Being a sandwiched generation parent is a blessing but also has its challenges. Sandwiched Generation refers to those sandwiched between caring for their aging parents while raising their children. It’s a challenging position to be in, juggling the needs of two generations at once. This blog will explain how to navigate this oftentimes overwhelming role.
Understanding the Term “Sandwich Generation”
The Sandwiched Generation refers to individuals aged 40 – 60 who care for their aging parents and their own children. As a sandwiched generation parent, you are still raising your children or assisting your adult kids because, in today’s society, many adult kids either stay home or return to their parent’s home for financial reasons. And when your aging parents are unable to care for themselves, you may decide to move them into your home. Now you find yourself sandwiched between two generations, assisting both.
The Financial Challenge
Financial is one of the most significant challenges of being a sandwiched generation parent. The financial stress can indeed be overwhelming. Being part of the sandwich generation comes with a unique set of monetary challenges. With the responsibility of caring for both your elderly parents and your growing children, financial stress often rears its ugly head. There are increasing healthcare costs for older people coupled with the rising cost of education for children, to name a few financial challenges.
The Physical Challenge
The physical toll is another challenge. Imagine working full-time, attending to your children’s needs, and ensuring your aging parents receive adequate care – all in a day’s work. It is not surprising how this can lead to fatigue and burnout.
The Emotional Challenge
Then there’s the emotional aspect. The struggle between wanting to meet your needs and aspirations while fulfilling your caregiving duties can also weigh heavily on your emotional health. It’s a reality check when your once vibrant and independent parents need your help for even the most basic tasks. It’s emotionally taxing to watch them struggle with health issues and the loss of independence. You are also tasked with raising your children, dealing with their emotional needs, and guiding them to become successful adults. These responsibilities can cause enormous guilt and stress and make it difficult to maintain balance.
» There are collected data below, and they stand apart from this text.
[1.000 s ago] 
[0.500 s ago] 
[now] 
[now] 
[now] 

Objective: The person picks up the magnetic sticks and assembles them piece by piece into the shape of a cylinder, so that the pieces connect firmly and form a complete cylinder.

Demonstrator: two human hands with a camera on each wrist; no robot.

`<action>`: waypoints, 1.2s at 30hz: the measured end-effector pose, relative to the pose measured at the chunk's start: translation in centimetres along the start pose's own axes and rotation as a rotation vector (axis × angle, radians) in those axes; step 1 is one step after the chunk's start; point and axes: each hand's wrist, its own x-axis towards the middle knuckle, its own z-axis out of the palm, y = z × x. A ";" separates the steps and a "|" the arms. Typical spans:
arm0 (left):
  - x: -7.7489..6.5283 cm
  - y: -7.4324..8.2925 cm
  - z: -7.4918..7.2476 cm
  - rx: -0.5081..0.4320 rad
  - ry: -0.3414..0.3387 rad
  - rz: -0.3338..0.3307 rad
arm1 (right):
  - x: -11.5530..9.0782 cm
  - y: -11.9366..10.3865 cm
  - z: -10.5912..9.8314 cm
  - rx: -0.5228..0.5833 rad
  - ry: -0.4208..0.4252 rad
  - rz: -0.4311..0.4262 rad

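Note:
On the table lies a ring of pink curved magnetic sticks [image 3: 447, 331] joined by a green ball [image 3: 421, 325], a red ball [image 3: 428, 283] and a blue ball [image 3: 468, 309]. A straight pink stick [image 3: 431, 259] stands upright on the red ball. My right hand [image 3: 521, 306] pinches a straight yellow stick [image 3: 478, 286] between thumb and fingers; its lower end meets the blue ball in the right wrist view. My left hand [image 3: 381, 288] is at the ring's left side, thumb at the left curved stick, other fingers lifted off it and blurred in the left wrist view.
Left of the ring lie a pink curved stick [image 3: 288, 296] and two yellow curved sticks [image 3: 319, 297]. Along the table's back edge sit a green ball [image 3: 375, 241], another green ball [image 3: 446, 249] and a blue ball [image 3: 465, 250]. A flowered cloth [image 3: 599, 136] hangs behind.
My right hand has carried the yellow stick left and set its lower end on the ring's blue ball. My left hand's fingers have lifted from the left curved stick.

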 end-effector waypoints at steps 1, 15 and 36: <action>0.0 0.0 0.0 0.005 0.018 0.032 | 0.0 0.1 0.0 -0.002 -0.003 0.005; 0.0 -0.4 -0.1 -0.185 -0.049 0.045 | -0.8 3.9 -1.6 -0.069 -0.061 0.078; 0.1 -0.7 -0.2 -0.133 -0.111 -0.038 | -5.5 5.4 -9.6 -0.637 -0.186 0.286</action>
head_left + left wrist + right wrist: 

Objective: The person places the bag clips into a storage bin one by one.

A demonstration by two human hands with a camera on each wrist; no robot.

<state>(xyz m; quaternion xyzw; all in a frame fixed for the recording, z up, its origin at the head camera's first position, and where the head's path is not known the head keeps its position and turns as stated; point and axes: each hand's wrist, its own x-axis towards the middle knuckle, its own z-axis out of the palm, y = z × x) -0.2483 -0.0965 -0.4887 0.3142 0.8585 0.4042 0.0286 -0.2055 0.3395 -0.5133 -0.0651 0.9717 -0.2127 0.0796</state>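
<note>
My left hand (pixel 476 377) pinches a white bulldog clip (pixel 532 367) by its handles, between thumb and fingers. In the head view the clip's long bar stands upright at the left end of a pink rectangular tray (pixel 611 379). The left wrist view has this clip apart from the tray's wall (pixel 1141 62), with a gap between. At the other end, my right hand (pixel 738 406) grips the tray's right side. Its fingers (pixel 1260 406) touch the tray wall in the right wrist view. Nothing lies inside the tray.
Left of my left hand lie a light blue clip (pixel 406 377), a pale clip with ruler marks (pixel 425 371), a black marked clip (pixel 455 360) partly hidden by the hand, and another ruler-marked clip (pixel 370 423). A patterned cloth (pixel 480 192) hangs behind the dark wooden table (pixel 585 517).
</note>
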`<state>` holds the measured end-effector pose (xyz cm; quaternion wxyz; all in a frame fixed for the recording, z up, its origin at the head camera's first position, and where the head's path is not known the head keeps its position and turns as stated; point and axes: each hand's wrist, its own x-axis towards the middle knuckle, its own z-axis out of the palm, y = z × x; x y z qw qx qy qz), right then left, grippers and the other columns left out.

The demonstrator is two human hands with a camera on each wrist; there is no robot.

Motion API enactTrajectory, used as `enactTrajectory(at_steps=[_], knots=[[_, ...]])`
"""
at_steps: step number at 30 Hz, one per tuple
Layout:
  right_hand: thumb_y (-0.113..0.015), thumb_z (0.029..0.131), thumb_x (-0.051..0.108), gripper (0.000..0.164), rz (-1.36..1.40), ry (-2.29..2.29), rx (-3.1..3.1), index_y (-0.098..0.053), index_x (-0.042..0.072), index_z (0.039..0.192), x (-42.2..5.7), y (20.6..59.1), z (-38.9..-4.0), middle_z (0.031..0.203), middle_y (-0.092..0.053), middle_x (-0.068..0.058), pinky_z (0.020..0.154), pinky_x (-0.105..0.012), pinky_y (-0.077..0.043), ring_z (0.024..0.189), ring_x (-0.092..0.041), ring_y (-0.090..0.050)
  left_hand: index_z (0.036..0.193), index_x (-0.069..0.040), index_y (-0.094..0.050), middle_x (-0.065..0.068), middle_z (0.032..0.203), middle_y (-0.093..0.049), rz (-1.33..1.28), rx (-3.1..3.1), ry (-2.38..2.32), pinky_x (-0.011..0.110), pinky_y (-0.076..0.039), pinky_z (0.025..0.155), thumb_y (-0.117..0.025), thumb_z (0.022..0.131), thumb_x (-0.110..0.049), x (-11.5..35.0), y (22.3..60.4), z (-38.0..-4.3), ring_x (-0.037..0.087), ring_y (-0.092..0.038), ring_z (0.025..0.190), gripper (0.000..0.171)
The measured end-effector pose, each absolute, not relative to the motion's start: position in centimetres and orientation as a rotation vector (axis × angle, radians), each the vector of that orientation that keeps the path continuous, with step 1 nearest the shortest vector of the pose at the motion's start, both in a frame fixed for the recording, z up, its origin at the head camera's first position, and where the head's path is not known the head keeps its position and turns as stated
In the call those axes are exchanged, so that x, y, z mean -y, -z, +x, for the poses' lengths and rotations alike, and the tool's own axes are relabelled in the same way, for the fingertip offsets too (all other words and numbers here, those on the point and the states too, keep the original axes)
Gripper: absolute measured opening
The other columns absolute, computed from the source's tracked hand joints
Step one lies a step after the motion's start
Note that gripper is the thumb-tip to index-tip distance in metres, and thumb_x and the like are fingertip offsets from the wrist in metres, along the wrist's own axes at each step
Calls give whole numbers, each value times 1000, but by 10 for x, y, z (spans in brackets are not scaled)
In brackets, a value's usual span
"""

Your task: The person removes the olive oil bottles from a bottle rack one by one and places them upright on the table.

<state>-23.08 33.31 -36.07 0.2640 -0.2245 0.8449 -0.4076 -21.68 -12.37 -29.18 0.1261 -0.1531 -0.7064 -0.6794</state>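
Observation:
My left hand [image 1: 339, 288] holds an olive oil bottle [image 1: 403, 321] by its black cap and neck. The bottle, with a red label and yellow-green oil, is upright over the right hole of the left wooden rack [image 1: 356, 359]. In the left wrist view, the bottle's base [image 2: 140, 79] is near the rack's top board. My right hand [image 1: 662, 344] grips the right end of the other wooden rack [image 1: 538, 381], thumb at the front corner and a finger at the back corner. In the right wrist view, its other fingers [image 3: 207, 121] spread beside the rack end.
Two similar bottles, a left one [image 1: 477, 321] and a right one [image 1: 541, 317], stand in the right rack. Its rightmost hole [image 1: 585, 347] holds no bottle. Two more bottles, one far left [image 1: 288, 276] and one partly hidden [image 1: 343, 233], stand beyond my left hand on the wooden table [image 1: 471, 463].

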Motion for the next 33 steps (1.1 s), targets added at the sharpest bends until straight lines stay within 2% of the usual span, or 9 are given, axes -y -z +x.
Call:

Ways to Manager your Children and your Aging Parents’ Needs
Determine what needs are essential: Start by identifying your children’s and your parents’ essential needs. Prioritizing these needs can help determine where your resources should be most effective. This is not to say that some needs are more important than others. Still, some are more immediate and require more immediate attention. For example, as a sandwich generation parent, I served my mother leftovers, which she complained she didn’t want. What was essential was that she had a balanced meal, not necessarily a meal that she desired. (smile)
Set boundaries: Remember it is okay to say no. It’s okay to say you cannot do certain things, and it’s also important to do this without feeling guilty. Going back to the above example, I could not cook my mother a different meal every day. That would have been exhausting and not cost-effective. I had to set this boundary to prevent exhaustion and overstretching of my abilities.
Seek Resources: Consider home care services or professional caregivers for your elderly parents. Also, after-school programs can offer constructive activities for your children and reduce your worry during work hours.
Last, but most important is self-care. Self care isn’t a luxury; it’s a necessity. As a primary caregiver, you can only give your best when you’re at your best. Establish a self-care routine. It could be a daily walk, yoga, meditation, or, for me, it’s playing a friendly tennis match. A little ‘me’ time can go a long way in keeping your stress levels in check. Remember, carving out time for personal rejuvenation, hobbies, and maintaining relationships is essential. Remember, the healthier and happier you are, the better equipped you’ll be to fulfill your roles. Take a look at this blog on self-care Taking Time for Me
Remember, being a sandwiched-generation parent is not just about your challenges. It’s about your love for your family and your willingness to sacrifice. So, while embracing this role, I go to the Word of God for inspiration and encouragement.